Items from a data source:
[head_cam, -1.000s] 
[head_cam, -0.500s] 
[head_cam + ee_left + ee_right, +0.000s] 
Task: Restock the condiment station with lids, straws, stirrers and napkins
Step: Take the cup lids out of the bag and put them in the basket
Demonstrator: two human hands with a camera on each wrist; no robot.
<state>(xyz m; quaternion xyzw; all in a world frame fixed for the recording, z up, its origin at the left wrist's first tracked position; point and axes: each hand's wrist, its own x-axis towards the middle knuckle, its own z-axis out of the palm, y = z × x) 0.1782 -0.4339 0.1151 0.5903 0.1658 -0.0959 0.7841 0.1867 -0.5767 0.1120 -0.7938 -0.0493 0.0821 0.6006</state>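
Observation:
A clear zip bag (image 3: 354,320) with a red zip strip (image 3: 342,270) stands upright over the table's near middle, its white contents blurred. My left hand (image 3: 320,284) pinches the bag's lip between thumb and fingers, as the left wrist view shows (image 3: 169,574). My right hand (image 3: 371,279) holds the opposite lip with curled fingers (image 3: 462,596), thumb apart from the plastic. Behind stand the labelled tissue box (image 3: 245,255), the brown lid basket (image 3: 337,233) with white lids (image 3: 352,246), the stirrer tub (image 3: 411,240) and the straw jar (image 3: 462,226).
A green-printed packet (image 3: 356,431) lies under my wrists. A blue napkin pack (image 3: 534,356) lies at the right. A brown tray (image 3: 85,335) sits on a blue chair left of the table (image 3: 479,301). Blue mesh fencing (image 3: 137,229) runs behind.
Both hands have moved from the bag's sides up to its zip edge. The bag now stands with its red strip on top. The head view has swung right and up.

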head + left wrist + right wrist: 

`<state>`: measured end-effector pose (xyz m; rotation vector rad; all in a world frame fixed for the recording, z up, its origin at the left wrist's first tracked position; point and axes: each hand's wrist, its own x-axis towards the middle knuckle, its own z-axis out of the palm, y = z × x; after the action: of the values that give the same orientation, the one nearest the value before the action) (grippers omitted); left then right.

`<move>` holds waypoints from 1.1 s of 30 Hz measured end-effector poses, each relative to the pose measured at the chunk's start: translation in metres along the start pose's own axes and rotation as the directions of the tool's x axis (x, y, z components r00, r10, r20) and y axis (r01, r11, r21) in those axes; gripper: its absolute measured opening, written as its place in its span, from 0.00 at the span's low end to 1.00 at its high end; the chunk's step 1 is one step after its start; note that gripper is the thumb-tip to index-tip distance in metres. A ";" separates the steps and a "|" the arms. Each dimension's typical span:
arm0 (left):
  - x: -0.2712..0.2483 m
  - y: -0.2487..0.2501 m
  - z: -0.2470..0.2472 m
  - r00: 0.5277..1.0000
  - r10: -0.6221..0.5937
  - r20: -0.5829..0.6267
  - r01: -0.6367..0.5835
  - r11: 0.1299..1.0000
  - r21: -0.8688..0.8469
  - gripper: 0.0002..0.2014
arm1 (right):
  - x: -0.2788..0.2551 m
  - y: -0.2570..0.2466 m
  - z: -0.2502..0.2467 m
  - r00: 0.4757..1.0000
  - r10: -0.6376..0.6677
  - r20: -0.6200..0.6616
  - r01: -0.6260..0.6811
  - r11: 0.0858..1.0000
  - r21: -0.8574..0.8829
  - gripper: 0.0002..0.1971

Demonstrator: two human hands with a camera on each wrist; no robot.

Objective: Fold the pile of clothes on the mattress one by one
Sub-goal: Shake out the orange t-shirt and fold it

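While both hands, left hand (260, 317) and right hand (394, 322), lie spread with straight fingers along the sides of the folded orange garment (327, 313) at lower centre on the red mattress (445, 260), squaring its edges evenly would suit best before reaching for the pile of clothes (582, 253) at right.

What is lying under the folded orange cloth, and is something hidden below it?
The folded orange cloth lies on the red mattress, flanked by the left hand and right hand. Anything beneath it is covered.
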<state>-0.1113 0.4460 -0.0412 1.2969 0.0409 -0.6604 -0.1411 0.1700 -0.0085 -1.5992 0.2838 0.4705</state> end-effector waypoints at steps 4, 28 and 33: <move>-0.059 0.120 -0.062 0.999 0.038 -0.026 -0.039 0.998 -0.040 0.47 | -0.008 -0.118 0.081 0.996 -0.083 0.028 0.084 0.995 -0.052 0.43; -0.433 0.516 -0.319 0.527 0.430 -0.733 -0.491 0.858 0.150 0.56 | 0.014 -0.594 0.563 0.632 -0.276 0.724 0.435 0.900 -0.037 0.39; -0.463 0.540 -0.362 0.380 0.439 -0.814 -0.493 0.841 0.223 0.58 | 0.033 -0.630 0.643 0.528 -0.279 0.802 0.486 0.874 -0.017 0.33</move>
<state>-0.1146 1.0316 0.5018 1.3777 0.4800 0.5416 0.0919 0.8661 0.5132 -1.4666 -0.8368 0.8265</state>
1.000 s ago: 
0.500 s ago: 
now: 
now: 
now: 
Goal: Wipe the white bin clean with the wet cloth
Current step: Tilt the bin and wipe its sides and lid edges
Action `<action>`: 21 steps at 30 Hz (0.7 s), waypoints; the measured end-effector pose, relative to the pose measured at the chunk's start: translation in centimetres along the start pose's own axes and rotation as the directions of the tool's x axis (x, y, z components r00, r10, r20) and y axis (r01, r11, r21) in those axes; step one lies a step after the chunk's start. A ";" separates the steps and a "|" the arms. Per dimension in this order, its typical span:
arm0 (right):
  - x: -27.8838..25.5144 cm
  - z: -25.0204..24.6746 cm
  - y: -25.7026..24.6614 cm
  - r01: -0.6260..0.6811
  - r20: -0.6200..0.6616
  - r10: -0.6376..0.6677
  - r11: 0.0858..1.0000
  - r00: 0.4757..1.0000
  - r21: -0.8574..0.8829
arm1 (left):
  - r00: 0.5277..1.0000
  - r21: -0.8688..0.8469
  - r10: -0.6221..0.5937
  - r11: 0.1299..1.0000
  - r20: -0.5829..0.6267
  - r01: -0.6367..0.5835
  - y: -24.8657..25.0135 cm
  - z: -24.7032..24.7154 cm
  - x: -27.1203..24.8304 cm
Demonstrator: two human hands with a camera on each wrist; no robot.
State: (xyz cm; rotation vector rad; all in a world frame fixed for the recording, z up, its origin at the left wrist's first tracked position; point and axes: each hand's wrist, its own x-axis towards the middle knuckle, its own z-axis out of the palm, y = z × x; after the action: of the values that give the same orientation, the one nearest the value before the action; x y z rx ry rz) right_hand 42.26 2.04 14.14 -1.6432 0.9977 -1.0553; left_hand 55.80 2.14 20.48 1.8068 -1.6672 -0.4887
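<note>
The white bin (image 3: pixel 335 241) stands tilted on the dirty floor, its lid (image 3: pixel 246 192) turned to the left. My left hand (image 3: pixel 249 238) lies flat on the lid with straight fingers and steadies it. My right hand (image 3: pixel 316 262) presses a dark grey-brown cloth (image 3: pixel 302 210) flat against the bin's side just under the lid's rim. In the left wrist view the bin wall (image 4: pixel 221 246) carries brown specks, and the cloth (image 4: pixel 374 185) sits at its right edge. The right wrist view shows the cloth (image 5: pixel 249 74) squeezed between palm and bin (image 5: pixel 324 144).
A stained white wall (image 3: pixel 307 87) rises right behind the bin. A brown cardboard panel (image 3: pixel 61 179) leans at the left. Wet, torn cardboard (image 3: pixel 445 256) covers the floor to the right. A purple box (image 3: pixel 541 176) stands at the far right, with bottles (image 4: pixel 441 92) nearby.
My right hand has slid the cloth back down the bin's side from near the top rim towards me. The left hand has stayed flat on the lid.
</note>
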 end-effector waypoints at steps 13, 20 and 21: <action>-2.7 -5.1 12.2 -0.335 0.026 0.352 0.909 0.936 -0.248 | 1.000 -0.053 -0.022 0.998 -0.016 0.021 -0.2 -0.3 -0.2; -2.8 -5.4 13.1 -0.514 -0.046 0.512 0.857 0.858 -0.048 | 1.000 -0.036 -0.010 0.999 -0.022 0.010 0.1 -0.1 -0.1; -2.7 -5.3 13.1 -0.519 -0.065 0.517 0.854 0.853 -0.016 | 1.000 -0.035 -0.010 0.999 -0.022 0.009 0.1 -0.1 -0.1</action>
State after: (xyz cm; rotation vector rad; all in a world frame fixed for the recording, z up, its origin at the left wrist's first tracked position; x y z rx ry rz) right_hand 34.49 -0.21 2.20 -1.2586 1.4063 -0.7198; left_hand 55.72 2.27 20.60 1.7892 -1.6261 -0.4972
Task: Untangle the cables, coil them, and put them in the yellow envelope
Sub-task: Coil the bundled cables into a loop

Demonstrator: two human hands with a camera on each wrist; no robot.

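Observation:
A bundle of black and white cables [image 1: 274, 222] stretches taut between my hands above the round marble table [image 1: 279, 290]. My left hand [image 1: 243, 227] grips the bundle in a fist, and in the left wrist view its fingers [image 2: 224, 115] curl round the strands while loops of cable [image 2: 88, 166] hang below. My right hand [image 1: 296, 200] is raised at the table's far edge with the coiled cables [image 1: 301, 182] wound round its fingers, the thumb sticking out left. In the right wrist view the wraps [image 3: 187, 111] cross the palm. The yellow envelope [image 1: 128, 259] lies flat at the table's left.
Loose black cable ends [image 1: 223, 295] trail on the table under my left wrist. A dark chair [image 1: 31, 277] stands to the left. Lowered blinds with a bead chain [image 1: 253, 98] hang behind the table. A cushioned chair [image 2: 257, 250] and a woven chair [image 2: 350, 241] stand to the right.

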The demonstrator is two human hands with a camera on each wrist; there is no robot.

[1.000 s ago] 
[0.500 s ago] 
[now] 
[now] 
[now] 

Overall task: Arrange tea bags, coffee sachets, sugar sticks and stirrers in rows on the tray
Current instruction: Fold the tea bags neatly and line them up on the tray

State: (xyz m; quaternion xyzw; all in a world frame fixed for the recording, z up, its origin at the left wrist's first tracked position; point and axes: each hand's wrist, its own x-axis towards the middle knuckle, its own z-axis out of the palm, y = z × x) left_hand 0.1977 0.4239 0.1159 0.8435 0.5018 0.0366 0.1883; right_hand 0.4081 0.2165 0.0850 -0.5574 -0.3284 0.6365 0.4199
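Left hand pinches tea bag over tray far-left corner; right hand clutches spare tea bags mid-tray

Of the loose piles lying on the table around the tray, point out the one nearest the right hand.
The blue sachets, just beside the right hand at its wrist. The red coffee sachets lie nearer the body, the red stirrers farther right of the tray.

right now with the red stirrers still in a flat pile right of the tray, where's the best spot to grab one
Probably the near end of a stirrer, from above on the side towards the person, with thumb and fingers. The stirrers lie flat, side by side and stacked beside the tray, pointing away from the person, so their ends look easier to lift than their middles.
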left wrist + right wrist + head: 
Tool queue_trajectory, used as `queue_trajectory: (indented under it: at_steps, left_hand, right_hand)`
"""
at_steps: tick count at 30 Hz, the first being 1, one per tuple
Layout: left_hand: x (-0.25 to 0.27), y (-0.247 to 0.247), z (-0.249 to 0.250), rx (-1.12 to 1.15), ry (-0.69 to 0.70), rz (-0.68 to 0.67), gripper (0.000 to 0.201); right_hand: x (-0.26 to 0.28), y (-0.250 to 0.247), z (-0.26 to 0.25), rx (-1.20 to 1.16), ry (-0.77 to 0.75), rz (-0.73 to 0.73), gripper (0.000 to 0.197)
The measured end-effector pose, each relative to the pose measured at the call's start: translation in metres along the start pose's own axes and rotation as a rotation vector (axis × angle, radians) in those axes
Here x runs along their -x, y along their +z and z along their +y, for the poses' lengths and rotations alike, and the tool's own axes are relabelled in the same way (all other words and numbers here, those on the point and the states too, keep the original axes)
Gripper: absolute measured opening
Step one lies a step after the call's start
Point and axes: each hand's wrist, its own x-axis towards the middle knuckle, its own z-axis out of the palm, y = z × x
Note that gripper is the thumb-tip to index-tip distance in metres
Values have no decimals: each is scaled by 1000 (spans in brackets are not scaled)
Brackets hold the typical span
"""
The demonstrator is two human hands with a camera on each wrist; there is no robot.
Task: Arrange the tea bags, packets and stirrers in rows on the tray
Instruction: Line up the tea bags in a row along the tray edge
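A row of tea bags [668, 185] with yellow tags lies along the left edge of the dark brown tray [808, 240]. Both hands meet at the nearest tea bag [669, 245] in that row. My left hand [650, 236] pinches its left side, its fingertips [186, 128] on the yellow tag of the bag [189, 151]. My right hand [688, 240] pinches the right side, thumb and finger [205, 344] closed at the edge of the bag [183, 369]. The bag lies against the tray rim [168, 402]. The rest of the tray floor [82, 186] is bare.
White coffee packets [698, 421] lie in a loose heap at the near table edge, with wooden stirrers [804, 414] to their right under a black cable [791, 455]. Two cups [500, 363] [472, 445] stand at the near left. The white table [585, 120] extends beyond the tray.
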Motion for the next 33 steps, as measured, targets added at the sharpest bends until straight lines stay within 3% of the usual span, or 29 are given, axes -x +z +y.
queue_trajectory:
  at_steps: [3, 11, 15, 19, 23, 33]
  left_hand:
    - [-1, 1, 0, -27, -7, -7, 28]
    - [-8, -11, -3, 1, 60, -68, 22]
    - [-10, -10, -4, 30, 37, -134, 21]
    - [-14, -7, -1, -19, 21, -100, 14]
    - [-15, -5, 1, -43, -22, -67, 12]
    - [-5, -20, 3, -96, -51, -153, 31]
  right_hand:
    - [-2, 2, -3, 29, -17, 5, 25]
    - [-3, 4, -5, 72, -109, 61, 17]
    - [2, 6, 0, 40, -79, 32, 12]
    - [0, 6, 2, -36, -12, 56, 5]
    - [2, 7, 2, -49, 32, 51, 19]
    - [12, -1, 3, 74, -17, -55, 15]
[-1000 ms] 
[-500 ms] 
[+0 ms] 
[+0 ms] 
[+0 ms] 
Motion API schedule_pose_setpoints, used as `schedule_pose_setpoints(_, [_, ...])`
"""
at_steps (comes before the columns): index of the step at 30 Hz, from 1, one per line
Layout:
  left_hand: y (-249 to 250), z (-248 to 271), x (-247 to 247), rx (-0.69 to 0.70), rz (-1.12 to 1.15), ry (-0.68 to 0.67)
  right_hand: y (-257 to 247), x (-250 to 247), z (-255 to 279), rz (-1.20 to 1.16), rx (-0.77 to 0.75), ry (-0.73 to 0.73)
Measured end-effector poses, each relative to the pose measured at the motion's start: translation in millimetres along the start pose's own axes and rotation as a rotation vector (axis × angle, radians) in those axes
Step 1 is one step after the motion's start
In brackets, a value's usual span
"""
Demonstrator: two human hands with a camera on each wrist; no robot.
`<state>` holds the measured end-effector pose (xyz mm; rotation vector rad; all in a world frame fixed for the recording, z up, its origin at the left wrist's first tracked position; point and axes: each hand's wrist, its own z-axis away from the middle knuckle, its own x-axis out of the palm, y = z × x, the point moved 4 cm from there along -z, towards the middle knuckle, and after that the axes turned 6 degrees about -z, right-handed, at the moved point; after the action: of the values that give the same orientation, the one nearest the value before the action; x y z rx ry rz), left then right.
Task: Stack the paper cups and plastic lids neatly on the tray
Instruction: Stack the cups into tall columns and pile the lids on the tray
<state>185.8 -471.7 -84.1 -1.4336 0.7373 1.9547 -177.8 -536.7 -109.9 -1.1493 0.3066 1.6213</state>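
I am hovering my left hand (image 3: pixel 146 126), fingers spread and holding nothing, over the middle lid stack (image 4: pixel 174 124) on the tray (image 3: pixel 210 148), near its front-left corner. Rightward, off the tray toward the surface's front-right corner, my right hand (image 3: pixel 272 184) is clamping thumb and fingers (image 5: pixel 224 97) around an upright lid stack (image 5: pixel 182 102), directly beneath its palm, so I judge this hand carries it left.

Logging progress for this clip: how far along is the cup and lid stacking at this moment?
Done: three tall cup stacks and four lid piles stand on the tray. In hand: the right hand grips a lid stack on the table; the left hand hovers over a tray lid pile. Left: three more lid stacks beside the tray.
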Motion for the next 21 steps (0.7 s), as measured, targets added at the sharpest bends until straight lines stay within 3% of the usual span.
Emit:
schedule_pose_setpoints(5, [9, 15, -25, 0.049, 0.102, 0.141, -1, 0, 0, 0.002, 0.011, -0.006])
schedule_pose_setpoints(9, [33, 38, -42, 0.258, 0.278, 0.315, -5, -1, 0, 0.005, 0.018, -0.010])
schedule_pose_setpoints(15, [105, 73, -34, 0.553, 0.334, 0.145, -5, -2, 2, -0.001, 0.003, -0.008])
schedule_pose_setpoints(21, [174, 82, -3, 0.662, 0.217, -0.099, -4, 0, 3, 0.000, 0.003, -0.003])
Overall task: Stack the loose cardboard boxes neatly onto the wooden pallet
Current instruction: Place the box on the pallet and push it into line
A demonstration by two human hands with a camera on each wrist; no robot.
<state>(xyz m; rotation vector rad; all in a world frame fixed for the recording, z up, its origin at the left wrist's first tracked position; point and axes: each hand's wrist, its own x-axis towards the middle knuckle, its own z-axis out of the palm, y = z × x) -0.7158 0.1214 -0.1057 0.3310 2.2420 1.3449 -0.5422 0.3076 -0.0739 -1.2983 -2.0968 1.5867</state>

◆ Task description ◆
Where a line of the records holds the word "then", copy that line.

◆ Solution for this exercise ◆
`<state>`: measured end-effector pose (xyz m; rotation vector rad; all in a world frame fixed for the recording, z up, its origin at the left wrist's first tracked position; point and axes: each hand's wrist, its own x-axis towards the middle knuckle, its own z-axis out of the palm, y = z × x; after the action: of the values that give the same orientation, the one nearest the value before the action) (grippers omitted); left then right.
`<state>` holds the measured end-effector pose (xyz mm; rotation vector rad; all in a world frame fixed for the recording, z up, its origin at the left wrist's first tracked position; point and axes: each hand's wrist, its own z-axis away from the middle knuckle, its own x-axis out of the palm, y = z × x, the point moved 4 cm from there along -z, towards the middle knuckle, and after that the axes turned 6 degrees about -z, right-handed, at the moved point; after the action: of the values that give the same orientation, the one nearest the value before the action; x y z rx ry rz), left then right.

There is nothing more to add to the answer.